Elie Kaboré : Il faut résoudre la question de l’énergie parce qu’une telle unité consomme beaucoup d’énergie. Il faut bien murir le projet pour ne pas tomber dans les travers des exonérations qui font perdre plus de moyens à l’Etat qu’il n’en gagne. Sinon la nécessité s’impose.
Burkina 24 : Quel pourrait être l’impact économique et social de la transformation de l’or et du charbon fin pour le pays et les populations ?
Elie Kaboré : Transformer le charbon fin au Burkina permet de procurer des ressources supplémentaires aux sociétés minières et des revenus pour l’Etat. La transformation au Burkina Faso éviterait aussi des dossiers comme celui impliquant la mine d’Essakane.
La loi sur la commercialisation de l’or prévoit que l’or qui sort du Burkina Faso doit être sous la forme de lingots. Cette transformation au Burkina Faso permettra de respecter cette disposition par exemple. Cela limiterait certaines suspicions de fraude à l’exportation du charbon fin.
Mais la transformation du charbon fin n’est pas une priorité pour toutes les mines. Une société qui a une teneur élevée ne se préoccupe pas de récupérer de l’or dans le charbon fin surtout quand le court de l’or est élevé. Par contre, celle qui a une teneur faible utilisera tous les moyens pour améliorer sa rentabilité. Mais un Etat se doit de prendre des mesures pour qu’au départ de la société, tous les déchets soient traités.
Burkina 24 : Il y a aussi l’aspect lutte contre la fraude minière. Le Premier ministre parle d’une réorganisation de la BNAF. Est-ce le seul point sur lequel il faut mettre l’accent pour limiter les fraudes ?
Elie Kaboré : La fraude de l’or produit artisanalement est réelle et inquiétante surtout en cette période de menace terroriste. L’INSD a estimé que sur une production artisanale annuelle de 9,5 tonnes d’or générant 232,2 milliards de FCFA, les acheteurs ont capté 66,3 milliards de FCFA d’or représentant une quantité de 2,7 tonnes d’or. L’écart de 6,8 tonnes d’or correspondant à 165,9 milliards de FCFA est sorti du pays par la fraude. Régulièrement, les médias font cas de saisies d’or en situation d’exportation frauduleuse.
Le rapport de la commission d’enquête parlementaire sur la gestion des titres miniers et la responsabilité sociale des entreprises minières a évalué entre 15 et 30 tonnes par an, le volume d’or fraudé ; ce qui équivaut à la moitié de la production industrielle en 2020.

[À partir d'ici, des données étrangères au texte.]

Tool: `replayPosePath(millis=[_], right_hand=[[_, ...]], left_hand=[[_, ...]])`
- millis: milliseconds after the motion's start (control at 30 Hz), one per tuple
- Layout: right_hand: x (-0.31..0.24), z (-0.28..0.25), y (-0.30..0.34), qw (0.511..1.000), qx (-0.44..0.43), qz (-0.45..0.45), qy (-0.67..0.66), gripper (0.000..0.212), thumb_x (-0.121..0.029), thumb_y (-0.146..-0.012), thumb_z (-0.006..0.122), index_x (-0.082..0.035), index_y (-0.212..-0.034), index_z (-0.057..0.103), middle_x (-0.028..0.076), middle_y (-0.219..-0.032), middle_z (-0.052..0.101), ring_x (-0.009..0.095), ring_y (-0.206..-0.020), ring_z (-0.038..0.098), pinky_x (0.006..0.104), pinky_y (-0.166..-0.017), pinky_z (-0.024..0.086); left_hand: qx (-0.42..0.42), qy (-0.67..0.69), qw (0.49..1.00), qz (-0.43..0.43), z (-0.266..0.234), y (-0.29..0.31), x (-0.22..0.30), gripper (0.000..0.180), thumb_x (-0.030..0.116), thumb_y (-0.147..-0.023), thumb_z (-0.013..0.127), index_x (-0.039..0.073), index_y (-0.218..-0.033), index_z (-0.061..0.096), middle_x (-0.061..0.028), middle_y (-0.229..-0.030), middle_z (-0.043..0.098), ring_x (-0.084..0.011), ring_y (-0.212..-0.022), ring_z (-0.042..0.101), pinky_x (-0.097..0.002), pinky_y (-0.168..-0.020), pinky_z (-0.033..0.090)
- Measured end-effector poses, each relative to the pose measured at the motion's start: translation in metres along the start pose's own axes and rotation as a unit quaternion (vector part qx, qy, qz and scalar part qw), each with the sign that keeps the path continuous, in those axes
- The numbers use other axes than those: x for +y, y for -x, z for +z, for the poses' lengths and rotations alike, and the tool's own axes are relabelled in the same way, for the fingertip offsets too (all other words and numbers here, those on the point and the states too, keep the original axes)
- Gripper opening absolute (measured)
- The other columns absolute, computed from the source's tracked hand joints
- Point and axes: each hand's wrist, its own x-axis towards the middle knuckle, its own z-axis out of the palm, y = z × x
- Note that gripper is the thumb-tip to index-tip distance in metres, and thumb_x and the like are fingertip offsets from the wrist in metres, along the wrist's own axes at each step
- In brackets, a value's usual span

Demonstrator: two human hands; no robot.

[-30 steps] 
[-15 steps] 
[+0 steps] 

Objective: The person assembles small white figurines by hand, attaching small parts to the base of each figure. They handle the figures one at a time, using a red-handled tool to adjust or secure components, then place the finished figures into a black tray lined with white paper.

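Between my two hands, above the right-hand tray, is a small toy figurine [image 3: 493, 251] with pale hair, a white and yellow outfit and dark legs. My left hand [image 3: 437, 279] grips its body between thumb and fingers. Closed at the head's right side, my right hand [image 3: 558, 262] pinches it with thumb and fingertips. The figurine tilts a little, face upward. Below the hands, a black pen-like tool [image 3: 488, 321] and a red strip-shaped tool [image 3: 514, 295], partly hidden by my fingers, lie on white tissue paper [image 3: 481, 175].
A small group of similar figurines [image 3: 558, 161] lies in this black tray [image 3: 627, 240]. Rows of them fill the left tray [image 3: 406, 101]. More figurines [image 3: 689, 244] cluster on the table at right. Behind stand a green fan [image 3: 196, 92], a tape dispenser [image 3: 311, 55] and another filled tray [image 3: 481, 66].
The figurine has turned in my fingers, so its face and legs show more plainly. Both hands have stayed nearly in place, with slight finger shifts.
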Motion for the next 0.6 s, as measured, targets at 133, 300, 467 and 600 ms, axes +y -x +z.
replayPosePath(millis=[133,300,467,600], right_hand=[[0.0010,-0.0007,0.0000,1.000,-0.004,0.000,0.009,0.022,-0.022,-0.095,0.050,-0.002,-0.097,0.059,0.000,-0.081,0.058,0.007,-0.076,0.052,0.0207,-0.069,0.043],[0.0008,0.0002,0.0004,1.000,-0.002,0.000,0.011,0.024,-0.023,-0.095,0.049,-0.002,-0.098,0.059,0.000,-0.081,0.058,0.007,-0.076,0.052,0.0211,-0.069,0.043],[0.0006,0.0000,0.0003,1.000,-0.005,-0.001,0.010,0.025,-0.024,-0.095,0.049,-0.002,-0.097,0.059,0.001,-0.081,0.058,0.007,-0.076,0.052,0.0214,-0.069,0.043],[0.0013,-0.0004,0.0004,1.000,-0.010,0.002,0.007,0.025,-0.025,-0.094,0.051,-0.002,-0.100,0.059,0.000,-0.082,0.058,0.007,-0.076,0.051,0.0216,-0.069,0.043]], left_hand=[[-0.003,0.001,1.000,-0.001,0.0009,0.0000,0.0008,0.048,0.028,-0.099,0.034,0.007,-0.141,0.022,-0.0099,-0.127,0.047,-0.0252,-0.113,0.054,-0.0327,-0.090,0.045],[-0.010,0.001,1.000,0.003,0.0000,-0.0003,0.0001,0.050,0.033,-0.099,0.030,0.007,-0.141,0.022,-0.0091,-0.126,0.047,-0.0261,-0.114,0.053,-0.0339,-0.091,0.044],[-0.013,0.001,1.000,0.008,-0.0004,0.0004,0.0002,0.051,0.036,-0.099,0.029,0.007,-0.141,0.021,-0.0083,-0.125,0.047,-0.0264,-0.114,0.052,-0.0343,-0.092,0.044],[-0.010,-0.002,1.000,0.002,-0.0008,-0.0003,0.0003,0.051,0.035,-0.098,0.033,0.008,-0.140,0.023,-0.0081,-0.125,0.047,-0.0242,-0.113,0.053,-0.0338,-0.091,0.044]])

Sur la base de leur calcul, les parlementaires évaluent que 300 milliards FCFA se sont évaporés au détriment du Trésor public en 10 ans. Le montant est supérieur au budget annuel alloué à la défense. Pendant ce temps, on court derrière les prêts pour financer notre développement. Une ONG suisse, la Déclaration de Berne a révélé qu’en 2017, c’est environ 7 tonnes d’or burkinabè qui ont été frauduleusement expédiées au Togo, puis exportées vers la Suisse, la même année. L’ONG estime que le Burkina Faso a perdu des recettes fiscales de près de 4 milliards de CFA, pour l’année 2014, suite à cette fraude.
Les exemples sont nombreux et démontrent qu’il faut agir. La lutte contre la fraude est une mission de la BNAF. Au regard de l’évolution des choses, il faut la redynamiser et la doter de moyens pour agir.